However, SimPLE with the interconnect and memory latency
restrictions imposes further constraints on when a node is ready.
If we represent the interconnect latency by IL and the memory
latency by ML, node N is ready in a time step T if:
[0199] each source node of N has been scheduled at time Ts where
T>=Ts+IL
[0200] for any source node of N that was loaded from memory, the
load was performed at a time step Tls where T>=Tls+IL+ML.
[0201] At any point during the scheduling process, the set of nodes
that are ready is referred to as the ready-front. The ready-front
consists of two types of nodes. The first type represents the set
of nodes whose sources are live registers. The second type
represents the set of nodes some of whose source registers have
been spilled into memory. Such nodes are referred to as nodes with
stored inputs.
[0202] The length of the schedule is the total number of
time-steps. The length of the schedule is also the number of
instructions generated. Given a design and a set of compiled
instructions, the utilization refers to the fraction of processors
in the schedule that are performing an operation, memory load or a
memory store. Owing to architectural constraints, several
processors are usually forced to be idle resulting in a less than
100% utilization.
[0203] 2. The Scheduling Algorithm
[0204] The compiler schedules the design with resource constraints.

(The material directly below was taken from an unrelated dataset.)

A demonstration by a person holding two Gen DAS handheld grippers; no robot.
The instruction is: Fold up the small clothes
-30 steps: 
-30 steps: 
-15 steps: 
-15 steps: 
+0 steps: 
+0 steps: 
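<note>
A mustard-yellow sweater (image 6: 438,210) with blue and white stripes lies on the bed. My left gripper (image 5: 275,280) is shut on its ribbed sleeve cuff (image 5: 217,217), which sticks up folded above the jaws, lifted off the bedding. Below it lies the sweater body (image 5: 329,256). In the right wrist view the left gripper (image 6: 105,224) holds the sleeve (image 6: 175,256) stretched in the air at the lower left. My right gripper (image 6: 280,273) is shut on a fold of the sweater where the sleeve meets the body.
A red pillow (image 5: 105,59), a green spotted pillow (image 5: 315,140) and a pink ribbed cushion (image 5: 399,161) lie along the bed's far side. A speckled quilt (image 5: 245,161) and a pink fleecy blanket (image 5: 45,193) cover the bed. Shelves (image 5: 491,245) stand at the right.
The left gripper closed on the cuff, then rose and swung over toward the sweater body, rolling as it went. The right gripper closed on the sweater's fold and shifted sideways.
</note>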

It maps nodes to processing elements and wires interconnecting the
nodes to registers. The registers are allocated such that overall
register usage is minimized and register port constraints are
obeyed. When the register files are full, it selects a register to
be spilled and stored into memory. These are loaded again upon
demand. The scheduling algorithm is deterministic and very fast
<10>.
[0205] The netlist is first topologically sorted, after which
buffers are inserted at several points to resolve constraints. This
is described in more detail in sub-section IV.D.2.f. Subsequently,
the nodes are scheduled into individual instructions. FIG. 6 shows
the flow of the overall algorithm. The individual parts are
described in subsequent sections.
[0206] a) Scheduling a Node
[0207] Compilation involves scheduling every node in the design,
while following all architectural constraints. Scheduling a node
consists of the following steps:
[0208] Node selection:
[0209] A node is selected for scheduling from the ready-front. This
selection influences the order in which future nodes are selected
and is very important in order to obtain a compact schedule.
[0210] Routing inputs:
[0211] A node from the ready-front can be scheduled in a specific
time-step only if all of its inputs can be routed. Routability
between a value stored in a register file and a PE's inputs is
determined by the interconnect and the number of register read
ports available. The complete crossbar interconnect permits a
direct transfer of data between a register file of any PE and the
inputs of any other PE. However, the limited number of register
ports allows only a certain number of values to be read from any
particular register file in a given time-step.
[0212] PE Allocation:
[0213] Once the inputs have been routed, the node is scheduled on
the processing element that has the least number of registers used.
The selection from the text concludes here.